23. Ceza Dairesi 2015/8305 E. , 2016/5766 K.
"İçtihat Metni"MAHKEMESİ :Asliye Ceza Mahkemesi
EK KARAR TARİHİ : 02/05/2012
SUÇ : Hizmet nedeniyle güveni kötüye kullanma
HÜKÜM : 5237 sayılı TCK"nın 155/2, 52/2-4 ve 53 maddeleri gereğince 2 yıl 6 ay hapis ve 2.400 TL adli para cezası ile mahkumiyet
Dosya incelenerek gereği düşünüldü:
5320 sayılı Kanun"un 8/1. maddesi gereğince uygulanması gereken 1412 sayılı CMUK"nın 311. maddesi hükmüne göre, eski hale getirme istemiyle birlikte temyiz talebinde de bulunulması halinde, bu talebi inceleme merciinin Yargıtay"ın ilgili dairesi olması karşısında, sanığın 26/04/2012 tarihli dilekçesi ile eski hale getirme istemiyle birlikte temyiz talebinde de bulunduğu anlaşıldığından, hukuki değerden yoksun olan mahkemenin eski hale getirme ve temyiz isteminin reddine ilişkin 02/05/2012 tarihli eski hale getirme ve temyiz isteminin reddine dair ek kararı kaldırılarak süresinde yapılan temyiz incelemesinden;
Katılana ait iş yerinde şoför olarak çalışan ve aynı zamanda para tahsil yetkisi bulunan sanığın, katılan şirketin Yars Tekstil isimli iş yerinden alacağı olan 3000 TL parayı tahsil etmesine rağmen katılan şirkete vermeyip uhdesinde tuttuğu, bu şekilde sanığın hizmet ilişkisinin gereği olarak kendisine teslim edilmiş olan para üzerinde zilyetliğin devri amacı dışında tasarrufta bulunduğu, sanığın ikrar içerir savunması, tanık beyanları, tahsil makbuzu ve tüm dosya kapsamında anlaşıldığından, hizmet nedeniyle güveni kötüye kullanma suçunun oluştuğuna yönelik kabulde bir isabetsizlik görülmemiştir.
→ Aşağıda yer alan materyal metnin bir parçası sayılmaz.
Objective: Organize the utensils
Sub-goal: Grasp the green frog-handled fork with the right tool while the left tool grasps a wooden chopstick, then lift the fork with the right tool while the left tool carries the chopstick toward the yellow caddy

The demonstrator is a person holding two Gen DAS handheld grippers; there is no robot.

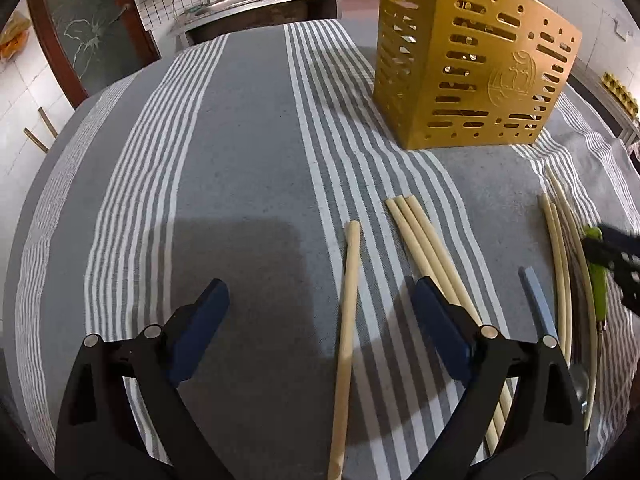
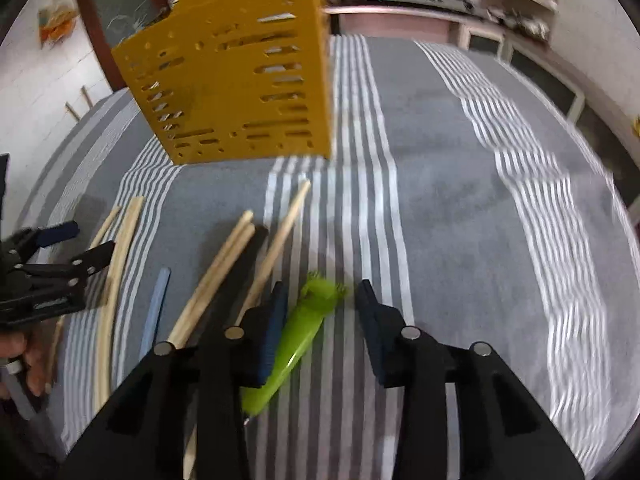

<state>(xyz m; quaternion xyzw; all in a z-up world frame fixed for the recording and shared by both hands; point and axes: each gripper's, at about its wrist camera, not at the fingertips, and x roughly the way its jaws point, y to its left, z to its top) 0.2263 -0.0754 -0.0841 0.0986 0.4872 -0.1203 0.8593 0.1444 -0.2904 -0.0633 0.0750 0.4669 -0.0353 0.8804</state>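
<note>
Left-wrist view: the left claw stands released and wide over the striped cloth covering the desk. A single chopstick lies between its fingers, untouched. A bundle of three chopsticks lies beside and under the finger at 3 o'clock. The yellow slotted holder stands upright at 1 o'clock. A blue stick and more pale chopsticks lie at 3 o'clock.

Right-wrist view (blurred): the right claw is partly closed around the green brush, which lies on the cloth touching the finger at 9 o'clock. The other finger stands clear, so nothing is grasped. The left claw appears at 9 o'clock.
</note>
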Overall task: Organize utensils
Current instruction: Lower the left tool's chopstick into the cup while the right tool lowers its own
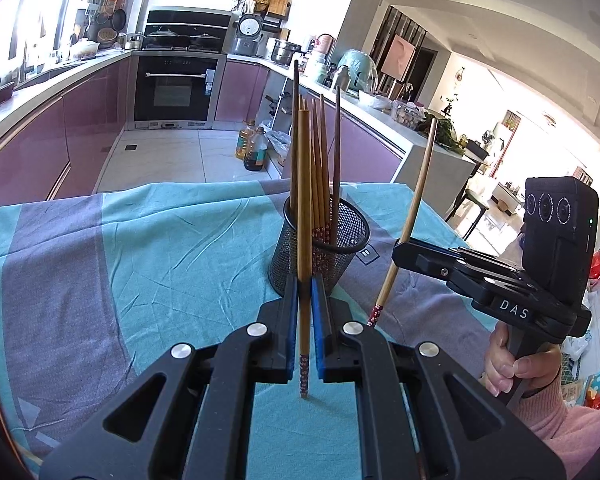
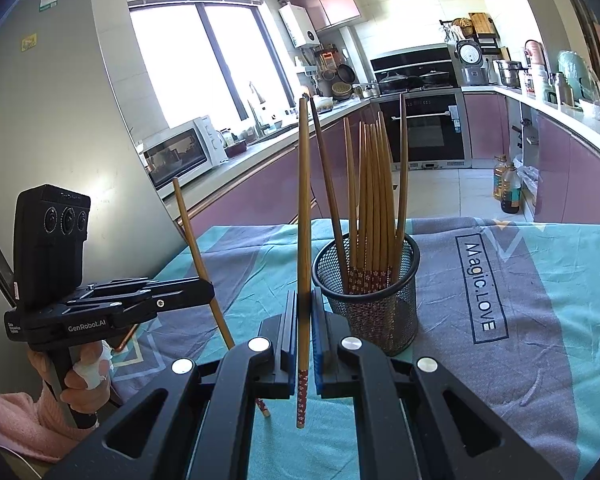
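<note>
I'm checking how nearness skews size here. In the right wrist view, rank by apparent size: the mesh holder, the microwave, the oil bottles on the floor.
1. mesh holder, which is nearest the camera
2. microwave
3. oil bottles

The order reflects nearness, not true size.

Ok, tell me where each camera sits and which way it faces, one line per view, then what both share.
Left wrist: sits on the left gripper, looks along its fingers over the mesh holder toward the oven; shows the right gripper and right hand.
Right wrist: sits on the right gripper, looks past the holder toward the window; shows the left gripper and left hand.
Shared: the holder of chopsticks, the teal cloth, and each gripper shut on one upright chopstick.
</note>
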Available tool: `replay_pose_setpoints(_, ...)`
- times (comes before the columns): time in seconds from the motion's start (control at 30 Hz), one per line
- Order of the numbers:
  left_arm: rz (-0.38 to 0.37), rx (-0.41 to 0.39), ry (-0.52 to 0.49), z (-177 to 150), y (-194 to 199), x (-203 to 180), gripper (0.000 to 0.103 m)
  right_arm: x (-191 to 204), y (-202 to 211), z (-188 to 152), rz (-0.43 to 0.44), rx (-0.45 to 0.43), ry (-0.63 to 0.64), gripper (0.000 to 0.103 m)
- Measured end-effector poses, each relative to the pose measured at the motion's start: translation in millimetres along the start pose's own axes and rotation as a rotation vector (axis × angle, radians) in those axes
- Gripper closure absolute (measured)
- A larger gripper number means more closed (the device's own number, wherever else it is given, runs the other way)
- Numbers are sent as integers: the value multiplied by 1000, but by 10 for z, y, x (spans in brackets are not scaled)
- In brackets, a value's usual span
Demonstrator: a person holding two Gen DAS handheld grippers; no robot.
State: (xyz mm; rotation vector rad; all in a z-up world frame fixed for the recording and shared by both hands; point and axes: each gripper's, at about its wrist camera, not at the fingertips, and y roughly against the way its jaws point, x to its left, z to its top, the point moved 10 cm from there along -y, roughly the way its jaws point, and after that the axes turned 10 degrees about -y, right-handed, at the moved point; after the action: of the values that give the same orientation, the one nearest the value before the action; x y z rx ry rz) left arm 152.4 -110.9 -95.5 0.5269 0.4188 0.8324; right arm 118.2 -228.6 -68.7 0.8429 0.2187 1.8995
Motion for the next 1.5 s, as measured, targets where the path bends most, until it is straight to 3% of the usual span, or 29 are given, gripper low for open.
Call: replay_pose_setpoints(1.5,19,-41,-67,132,69,-111,95,-11,121,226,-5,-65,18,97)
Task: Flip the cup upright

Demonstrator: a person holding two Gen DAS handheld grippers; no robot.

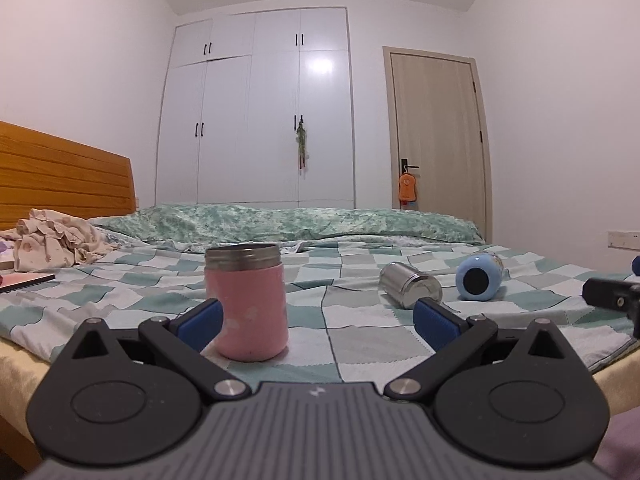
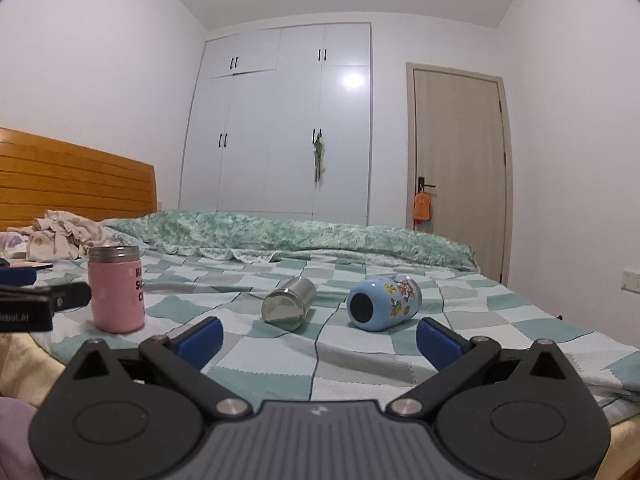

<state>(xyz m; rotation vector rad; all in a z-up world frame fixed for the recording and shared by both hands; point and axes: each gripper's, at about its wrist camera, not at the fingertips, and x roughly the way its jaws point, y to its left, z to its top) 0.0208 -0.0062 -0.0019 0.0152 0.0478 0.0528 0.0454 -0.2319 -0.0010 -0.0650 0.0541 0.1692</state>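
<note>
At the far left of the bed (image 1: 360,344), a crumpled cloth (image 1: 56,240) lies by the wooden headboard (image 1: 60,176). The pink cup (image 1: 247,300) stands upright on the checked sheet, steel rim up, between the fingers of the left gripper (image 1: 316,318). Those fingers are spread wide; the left blue finger (image 1: 202,322) sits just beside the cup's wall, though whether it touches cannot be told, and the right one is well apart from it.

Further right, a steel cup (image 2: 289,303) lies on its side, its shiny end facing the camera. Just beside it, a blue cup (image 2: 382,303) with cartoon stickers also lies on its side, dark round end toward the camera.

The right gripper (image 2: 320,336) hangs low over the bed's near edge, fingers wide and holding nothing, with both lying cups beyond them. Behind stand a white wardrobe (image 2: 280,120) and a door (image 2: 460,148).
</note>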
Temel cezanın belirlenmesinde TCK"nın 61/1. madde ve fıkralarında yer alan ölçütler nazara alınmak suretiyle TCK"nın 3/1. maddesi uyarınca işlenen fiilin ağırlığıyla orantılı olacak şekilde suçun işleniş biçimi, işlendiği yer ve zaman, suç konusunun önemi, meydana gelen zararın ağırlığı göz önünde bulundurularak sanık hakkında alt ve üst sınırlar arasında hakkaniyete uygun bir cezaya hükmolunacaktır. TCK"nın 61/1. madde ve fıkralarında yer alan ölçütler nazara alınmak suretiyle temel cezanın tayin edilmesinin hakimin takdirinde olduğu ve suçun işlenmesindeki özellikler, suç konusunun değer ve önemi ile kastın yoğunluğu dikkate alınarak, olaya uygun temel cezanın belirlenmiş olması karşısında; tebliğnamede soyut ifadelerle hükmolunan cezada teşdit uygulandığı gerekçesi ile bozma isteyen görüşe iştirak edilmemiştir.
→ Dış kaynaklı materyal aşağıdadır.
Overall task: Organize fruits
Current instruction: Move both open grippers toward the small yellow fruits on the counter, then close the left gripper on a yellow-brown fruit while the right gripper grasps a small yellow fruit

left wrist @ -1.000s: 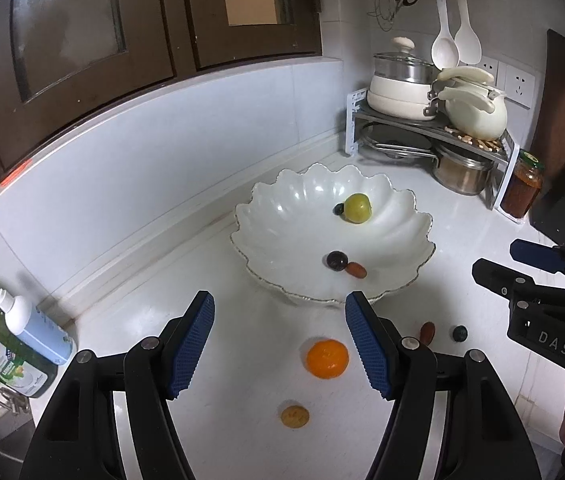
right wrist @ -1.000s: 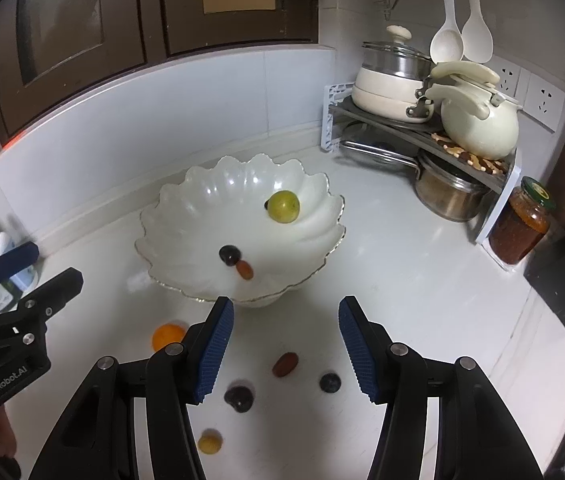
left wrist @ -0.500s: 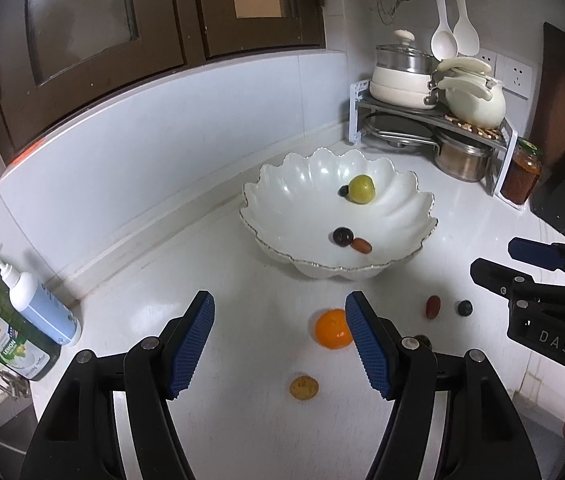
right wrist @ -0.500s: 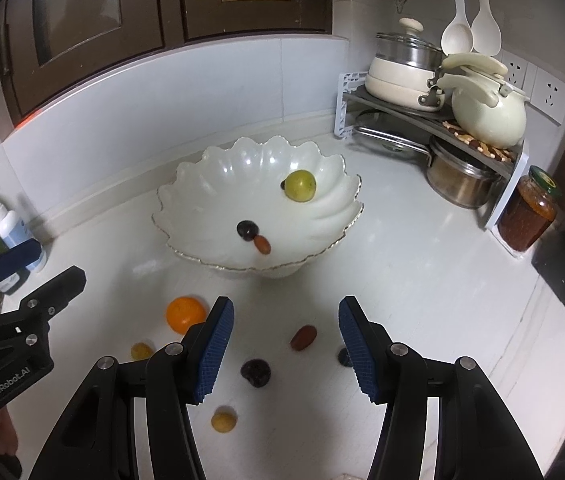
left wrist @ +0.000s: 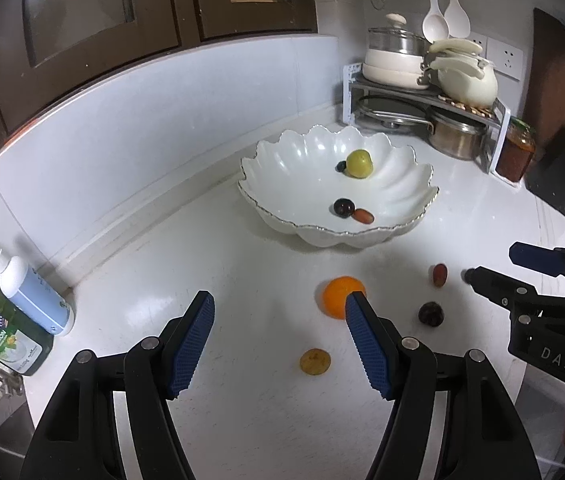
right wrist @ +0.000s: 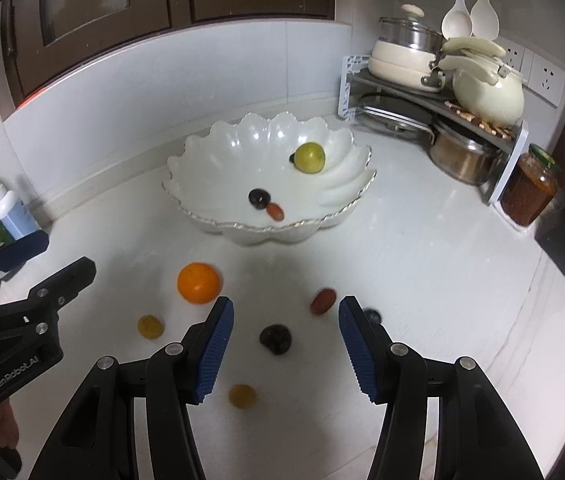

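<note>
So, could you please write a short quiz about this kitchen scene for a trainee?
1. True or false: the orange lies inside the white bowl.
2. The jaws of the right gripper are: A) open, holding nothing; B) shut on a plum; C) out of view.
3. How many fruits lie in the bowl?
Key: 1 false; 2 A; 3 four.

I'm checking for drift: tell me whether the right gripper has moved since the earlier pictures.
Yes. The right gripper has pulled back from the white bowl: in its own view the bowl sits farther off and more loose fruit shows on the counter.
</note>
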Tool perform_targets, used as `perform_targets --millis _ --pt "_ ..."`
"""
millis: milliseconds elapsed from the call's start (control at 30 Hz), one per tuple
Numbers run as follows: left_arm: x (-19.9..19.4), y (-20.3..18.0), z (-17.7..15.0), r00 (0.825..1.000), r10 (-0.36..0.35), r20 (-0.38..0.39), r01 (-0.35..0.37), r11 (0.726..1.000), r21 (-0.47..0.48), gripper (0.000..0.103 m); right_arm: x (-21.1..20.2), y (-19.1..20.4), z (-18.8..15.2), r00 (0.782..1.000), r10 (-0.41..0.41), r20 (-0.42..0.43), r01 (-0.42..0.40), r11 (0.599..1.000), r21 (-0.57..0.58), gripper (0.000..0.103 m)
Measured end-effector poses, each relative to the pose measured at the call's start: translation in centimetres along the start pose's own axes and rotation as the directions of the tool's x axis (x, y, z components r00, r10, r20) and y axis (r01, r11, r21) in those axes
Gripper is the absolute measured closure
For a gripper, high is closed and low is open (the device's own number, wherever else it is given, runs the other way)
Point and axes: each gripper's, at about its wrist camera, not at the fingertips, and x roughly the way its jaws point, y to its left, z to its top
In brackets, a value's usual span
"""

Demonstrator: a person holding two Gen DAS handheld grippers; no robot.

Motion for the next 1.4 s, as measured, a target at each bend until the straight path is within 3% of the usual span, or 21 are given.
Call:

Yapılan yargılamaya, toplanıp karar yerinde gösterilen delillere, mahkemenin kovuşturma sonuçlarına uygun olarak oluşan kanaat ve takdirine, incelenen dosya kapsamına göre, sanığın yerinde görülmeyen diğer temyiz itirazlarının reddine,
Ancak;
5237 sayılı TCK"nın 53/1. maddesinde düzenlenen hak yoksunluklarının, Anayasa Mahkemesi"nin 24.11.2015 tarih ve 29542 sayılı Resmi Gazete"de yayımlanarak yürürlüğe giren 08.10.2015 tarih, 2014/140 E, 2015/85 sayılı iptal kararı doğrultusunda infaz aşamasında gözetilmesi mümkün görülmekle beraber, TCK’nın 53. maddesinin 3. fıkrası uyarınca 53/1-c bendindeki “velayet hakkından; vesayet veya kayyımlığa ait bir hizmette bulunmaktan" yoksunluğun sanıkların sadece kendi altsoyu yönünden koşullu salıverme tarihine kadar süreceği, altsoyu haricindekiler yönünden ise hapis cezasının infazı tamamlanıncaya kadar devam edeceğinin gözetilmemiş olması nedeniyle bu hususlar,
Bozmayı gerektirmiş, sanığın temyiz başvuruları bu itibarla yerinde görülmüş olduğundan hükmün bu sebeplerden dolayı 5320 sayılı Kanun"un 8/1. maddesi gereğince uygulanması gereken 1412 sayılı CMUK"nın 321. maddesi uyarınca BOZULMASINA, ancak yeniden yargılama yapılmasını gerektirmeyen bu hususun aynı kanunun 322. maddesi uyarınca düzeltilmesi mümkün bulunduğundan, TCK"nın 53/1. maddesinin uygulanmasına ilişkin bendin hükümden çıkartılarak yerine “TCK"nın 53. maddesinin 3. fıkrası uyarınca 1. fıkranın (c) bendinde yer alan kendi alt soyu üzerindeki velayet, vesayet veya kayyımlık yetkilerinin koşullu salıverilme tarihine, 1. fıkrada yazılı diğer haklardan cezanın infazı tamamlanıncaya kadar yoksun bırakılmasına” ibaresinin eklenmesi suretiyle sair yönleri usul ve yasaya uygun bulunan hükmün DÜZELTİLEREK ONANMASINA, 04/05/2016 tarihinde oybirliğiyle karar verildi.